Real-world use of inhaled treprostinil for lung disease-pulmonary hypertension: A protocol for patient evaluation and prescribing.

Inhaled treprostinil was approved recently for interstitial lung disease-pulmonary hypertension; however, efficacy in "real-world" populations is not known. We designed a protocol and report our experience evaluating 10 patients referred for therapy. Misdiagnosis at presentation was common; ultimately, three patients (30%) were prescribed drug.
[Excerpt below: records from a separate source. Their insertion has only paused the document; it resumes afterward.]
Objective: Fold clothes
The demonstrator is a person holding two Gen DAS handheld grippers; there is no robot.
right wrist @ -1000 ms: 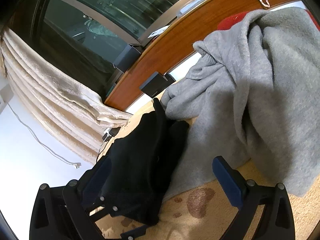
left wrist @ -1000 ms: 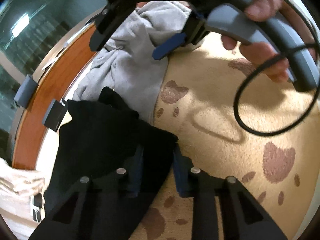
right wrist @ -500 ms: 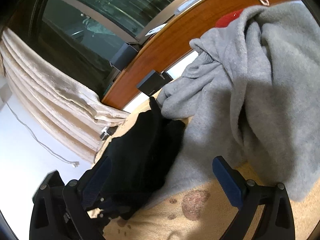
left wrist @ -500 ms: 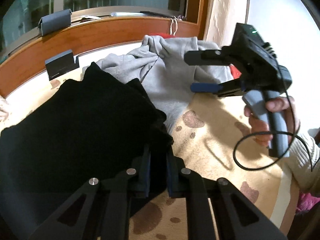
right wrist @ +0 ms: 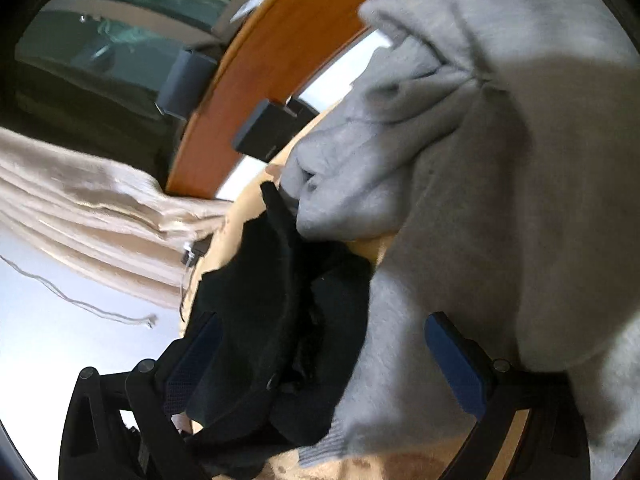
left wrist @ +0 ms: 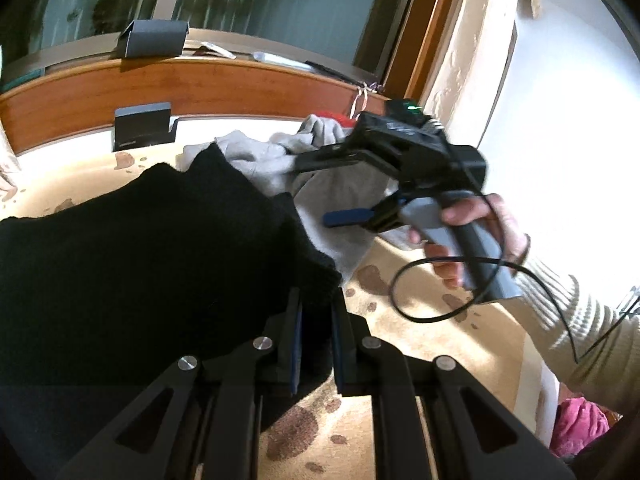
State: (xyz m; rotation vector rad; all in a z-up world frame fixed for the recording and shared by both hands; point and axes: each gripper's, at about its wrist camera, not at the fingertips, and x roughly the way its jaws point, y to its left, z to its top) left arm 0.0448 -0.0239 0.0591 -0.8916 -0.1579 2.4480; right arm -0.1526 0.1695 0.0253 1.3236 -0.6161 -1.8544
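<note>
A black garment [left wrist: 152, 248] lies spread on the beige paw-print blanket [left wrist: 420, 340]. My left gripper [left wrist: 316, 332] is shut on its near corner. In the right wrist view the black garment [right wrist: 280, 320] hangs bunched, lifted off the blanket. A grey sweatshirt [left wrist: 332, 184] lies heaped behind it and fills the right wrist view [right wrist: 500, 160]. My right gripper [right wrist: 328, 348] is open, its blue pads wide apart over the black and grey cloth. It also shows in the left wrist view [left wrist: 320, 188], hand-held above the grey sweatshirt.
A wooden headboard ledge [left wrist: 200, 84] runs along the back, with dark boxes [left wrist: 142, 126] on it. A window [left wrist: 200, 0] lies behind. A cream curtain [right wrist: 80, 208] hangs at the left. Something red [left wrist: 336, 116] sits behind the grey heap. A pink cloth [left wrist: 580, 424] lies at lower right.
My left gripper has closed on the black garment and pulled it up and toward me, spreading it. My right gripper has moved closer over the clothes and stays open.
</note>
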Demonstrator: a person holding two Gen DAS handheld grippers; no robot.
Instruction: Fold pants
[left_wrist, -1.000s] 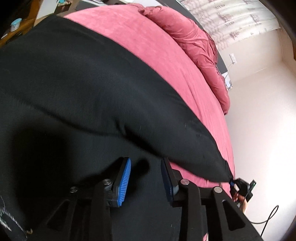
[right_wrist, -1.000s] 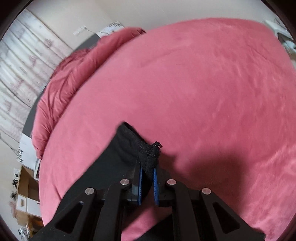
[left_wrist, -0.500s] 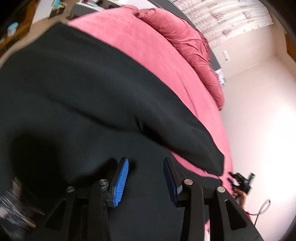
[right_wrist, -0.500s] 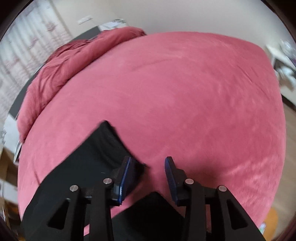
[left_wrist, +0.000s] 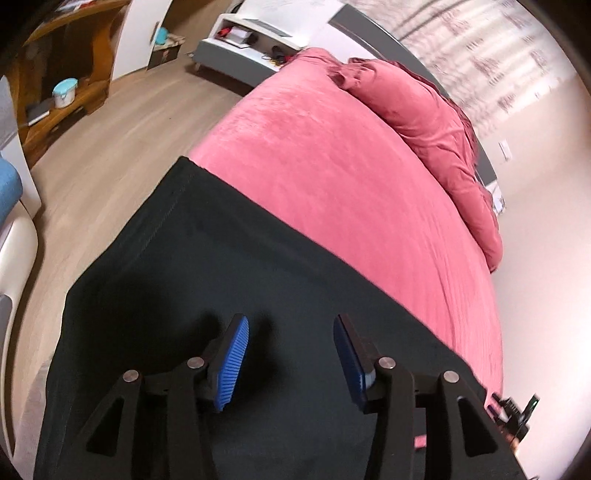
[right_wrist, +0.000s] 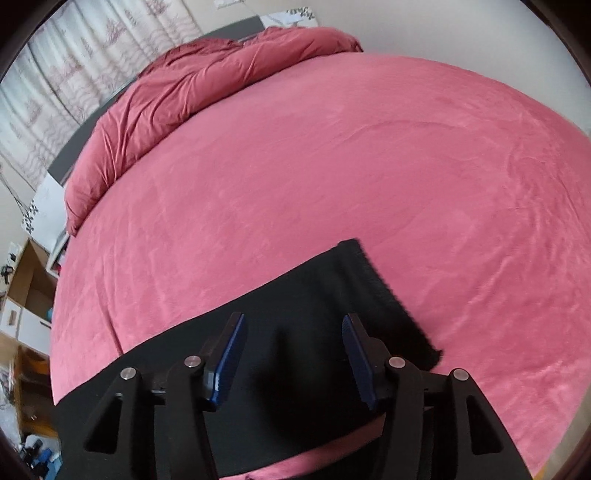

This protocol offers an opportunity to standardize longitudinal assessment of inhaled treprostinil in clinical practice.

To the Editor:

In patients with interstitial lung disease (ILD) or chronic obstructive pulmonary disease (COPD), pulmonary hypertension (lung disease‐PH) is associated with diminished exercise capacity and quality of life compared to counterparts without PH. Among at‐risk patients, elevated mean pulmonary artery pressure (mPAP) is independently associated with lower 5‐year survival compared to normal mPAP (16.7% vs. 62.2%). Further, in the largest observational study to date involving 32,725 patients referred to right heart catheterization (RHC), ILD or COPD was identified in 36% of the cohort. Taken together, lung disease‐PH patients constitute a sizeable and highly vulnerable population and, thus, advancing pharmacotherapeutic options for affected patients is critical.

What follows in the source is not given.